I have a large Java 8 Stream (Stream<MyObject>
) with objects that looks like this:
class MyObject {
private String string;
private Date timestamp;
// Getters and setter removed from brevity
}
I know that all timestamps for day 1 will arrive before those in day 2 but within each day the timestamps could be out of order. I'd like to sort the MyObject
's in timestamp
order on a per daily basis using the Stream API. Since the Stream is large I have to do this as lazily as possible, i.e. it would be OK to hold one days worth of MyObject
's in memory but it would not be OK to hold much more than that.
How can I achieve this?
Update 2017-04-29:
A requirement is that I want to continue working on the same stream after the sorting!
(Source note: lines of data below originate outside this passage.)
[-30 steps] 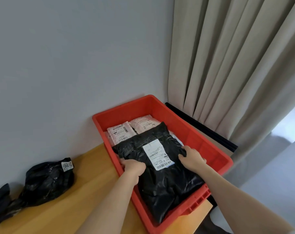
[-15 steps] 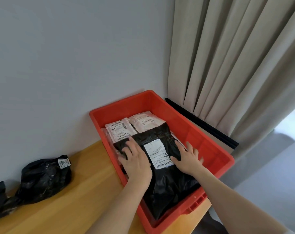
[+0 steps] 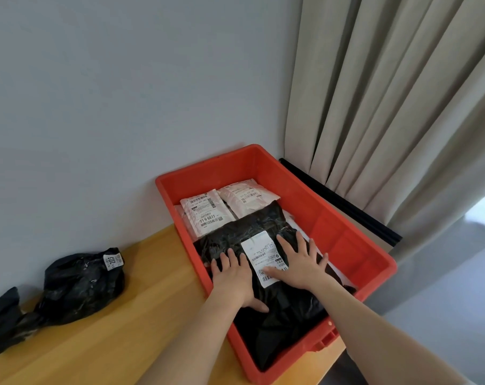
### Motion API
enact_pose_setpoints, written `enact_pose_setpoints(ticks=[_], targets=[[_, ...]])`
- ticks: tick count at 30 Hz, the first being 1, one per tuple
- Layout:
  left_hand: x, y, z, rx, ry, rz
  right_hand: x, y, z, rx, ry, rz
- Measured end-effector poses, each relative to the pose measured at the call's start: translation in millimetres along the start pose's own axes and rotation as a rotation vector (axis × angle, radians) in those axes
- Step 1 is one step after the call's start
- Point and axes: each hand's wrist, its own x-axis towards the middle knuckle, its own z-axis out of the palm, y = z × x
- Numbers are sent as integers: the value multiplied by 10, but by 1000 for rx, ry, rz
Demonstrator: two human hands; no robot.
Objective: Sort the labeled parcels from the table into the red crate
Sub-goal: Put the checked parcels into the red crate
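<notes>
Wooden worktop (image 3: 102, 337), left of red plastic crate (image 3: 347, 245): crumpled black plastic labeled parcel (image 3: 77, 287), soft, light; grasp mid-bundle. Left hand (image 3: 231, 279), right hand (image 3: 299, 262): grip released, flat on large black plastic mailer (image 3: 280, 309).

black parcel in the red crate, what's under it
Under the black parcel, two white labeled parcels and a white edge stick out. The rest beneath it, crate floor included, is covered.
</notes>
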Motion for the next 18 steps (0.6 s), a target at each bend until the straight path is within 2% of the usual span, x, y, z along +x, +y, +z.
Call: enact_pose_setpoints(ticks=[5, 13, 18], targets=[[-61, -69, -108, -106, 110, 44, -53, -122, -54, -7, -84, -6], [-356, -442, -268, -187, 493, 68, -128, -643, -196, 24, 102, -59], [-674, -985, -249, -246, 585, -17, -296, -1219, -169, 29, 226, -136]])
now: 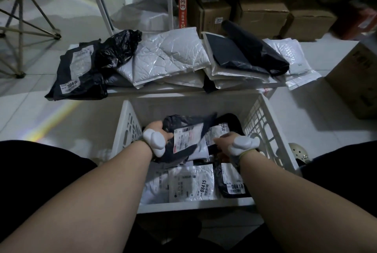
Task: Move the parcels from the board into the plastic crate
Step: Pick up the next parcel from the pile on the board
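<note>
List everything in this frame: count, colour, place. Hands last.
plastic crate: one, white, lattice sides, centre foreground
black parcel: one, labelled, held over the crate by both hands
parcels in crate: several, white and black, labelled, on the crate floor; exact count unclear
board: one, pale, behind the crate
parcels on board: about eight, black and white mailers, overlapping; exact count unclear
cardboard boxes: several, brown, back right on the floor
folding frame: one, tan, far left
left hand: grips the black parcel's left edge; white wrist-worn device
right hand: grips the parcel's right side; white wrist-worn device
</note>
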### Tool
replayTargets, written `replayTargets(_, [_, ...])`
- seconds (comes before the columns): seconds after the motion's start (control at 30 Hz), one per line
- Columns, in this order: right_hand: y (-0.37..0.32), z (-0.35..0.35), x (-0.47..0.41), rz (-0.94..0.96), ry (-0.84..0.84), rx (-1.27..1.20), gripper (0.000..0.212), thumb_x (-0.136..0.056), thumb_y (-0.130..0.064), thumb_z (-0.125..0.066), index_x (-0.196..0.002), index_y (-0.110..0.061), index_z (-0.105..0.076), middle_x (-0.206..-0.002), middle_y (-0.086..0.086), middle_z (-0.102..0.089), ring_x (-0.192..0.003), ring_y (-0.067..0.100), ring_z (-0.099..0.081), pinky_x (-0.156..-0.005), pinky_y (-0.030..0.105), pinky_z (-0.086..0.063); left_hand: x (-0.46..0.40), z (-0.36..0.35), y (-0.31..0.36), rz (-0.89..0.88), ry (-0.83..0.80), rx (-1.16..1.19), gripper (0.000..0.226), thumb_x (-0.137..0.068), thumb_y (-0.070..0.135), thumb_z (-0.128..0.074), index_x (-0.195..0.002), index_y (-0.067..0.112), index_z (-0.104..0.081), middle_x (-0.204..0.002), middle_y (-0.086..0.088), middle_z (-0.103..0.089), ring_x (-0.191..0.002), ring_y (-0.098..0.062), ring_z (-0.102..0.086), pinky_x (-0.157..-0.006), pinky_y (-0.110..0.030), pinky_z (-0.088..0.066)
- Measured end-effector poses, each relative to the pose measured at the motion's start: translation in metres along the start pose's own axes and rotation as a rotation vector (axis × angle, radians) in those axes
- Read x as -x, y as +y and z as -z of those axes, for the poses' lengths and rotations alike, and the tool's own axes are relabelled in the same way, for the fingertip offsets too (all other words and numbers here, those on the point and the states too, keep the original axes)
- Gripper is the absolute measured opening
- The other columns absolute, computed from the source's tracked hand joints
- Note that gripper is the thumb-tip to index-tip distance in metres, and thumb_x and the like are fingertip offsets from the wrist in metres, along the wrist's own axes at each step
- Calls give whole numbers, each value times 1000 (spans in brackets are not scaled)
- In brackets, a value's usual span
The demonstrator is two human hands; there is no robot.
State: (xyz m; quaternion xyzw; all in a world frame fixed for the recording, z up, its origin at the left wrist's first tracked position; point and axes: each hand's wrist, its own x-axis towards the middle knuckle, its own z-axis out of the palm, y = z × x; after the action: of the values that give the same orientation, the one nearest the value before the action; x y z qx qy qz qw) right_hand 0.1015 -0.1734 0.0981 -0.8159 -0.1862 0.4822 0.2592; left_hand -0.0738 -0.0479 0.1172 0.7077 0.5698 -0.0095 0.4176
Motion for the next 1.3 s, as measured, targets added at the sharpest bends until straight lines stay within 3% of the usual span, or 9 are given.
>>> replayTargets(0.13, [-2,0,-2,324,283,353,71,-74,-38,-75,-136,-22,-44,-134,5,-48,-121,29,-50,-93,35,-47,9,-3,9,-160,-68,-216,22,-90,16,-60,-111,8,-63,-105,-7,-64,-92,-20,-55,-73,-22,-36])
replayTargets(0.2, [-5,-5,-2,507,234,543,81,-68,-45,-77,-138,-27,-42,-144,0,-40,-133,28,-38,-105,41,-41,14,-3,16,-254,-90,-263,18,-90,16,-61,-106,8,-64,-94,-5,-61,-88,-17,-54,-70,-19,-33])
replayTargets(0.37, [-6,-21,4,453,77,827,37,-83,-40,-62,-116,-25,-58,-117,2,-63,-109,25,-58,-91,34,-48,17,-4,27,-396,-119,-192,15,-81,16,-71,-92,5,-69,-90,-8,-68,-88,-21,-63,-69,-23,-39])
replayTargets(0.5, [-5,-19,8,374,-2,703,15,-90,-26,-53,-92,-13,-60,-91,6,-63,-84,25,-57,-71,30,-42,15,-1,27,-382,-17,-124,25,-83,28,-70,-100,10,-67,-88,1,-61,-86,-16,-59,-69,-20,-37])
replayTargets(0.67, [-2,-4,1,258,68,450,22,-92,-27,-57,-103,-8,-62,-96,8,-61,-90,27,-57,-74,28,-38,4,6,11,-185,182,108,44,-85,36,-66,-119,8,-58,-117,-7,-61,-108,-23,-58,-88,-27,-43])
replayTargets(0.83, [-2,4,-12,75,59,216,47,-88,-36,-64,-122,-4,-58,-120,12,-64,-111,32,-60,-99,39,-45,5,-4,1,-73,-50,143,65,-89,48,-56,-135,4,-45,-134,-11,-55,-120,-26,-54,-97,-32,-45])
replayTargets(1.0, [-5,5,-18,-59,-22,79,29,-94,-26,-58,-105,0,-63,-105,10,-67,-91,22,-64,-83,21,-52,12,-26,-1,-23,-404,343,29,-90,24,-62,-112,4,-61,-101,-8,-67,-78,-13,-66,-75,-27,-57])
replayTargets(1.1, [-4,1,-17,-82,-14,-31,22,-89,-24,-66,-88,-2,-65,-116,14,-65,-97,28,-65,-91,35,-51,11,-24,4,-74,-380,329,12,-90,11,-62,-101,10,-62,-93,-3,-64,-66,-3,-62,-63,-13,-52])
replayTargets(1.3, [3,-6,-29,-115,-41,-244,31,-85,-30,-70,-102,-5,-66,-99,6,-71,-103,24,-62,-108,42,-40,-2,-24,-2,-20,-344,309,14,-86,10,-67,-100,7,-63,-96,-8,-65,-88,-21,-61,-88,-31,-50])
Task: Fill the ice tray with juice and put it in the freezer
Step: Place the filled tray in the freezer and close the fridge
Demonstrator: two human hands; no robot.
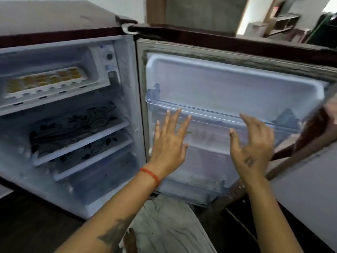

I'd like something like this (pseudo code):
Stream<MyObject> sortedStream = myStreamUnsorted().sort(onADailyBasis());
I'd suggest the following solution:
Store each value of your stream in a TreeMap to get it immediately sorted. As key use the object's timestamp.
Map<Date, MyObject> objectsOfTheDaySorted = new TreeMap<>();
We need to know which object has to be removed from the map at the end. It'll be only one object but the member to store it in has to be (effectively) final. So I chose a plain list.
List<MyObject> lastObject = new ArrayList<>();
Set the current day as integer.
// just an example
int currentDay = 23;
Use a predicate that determins whether the currentDay and the day of any passing by object don't match.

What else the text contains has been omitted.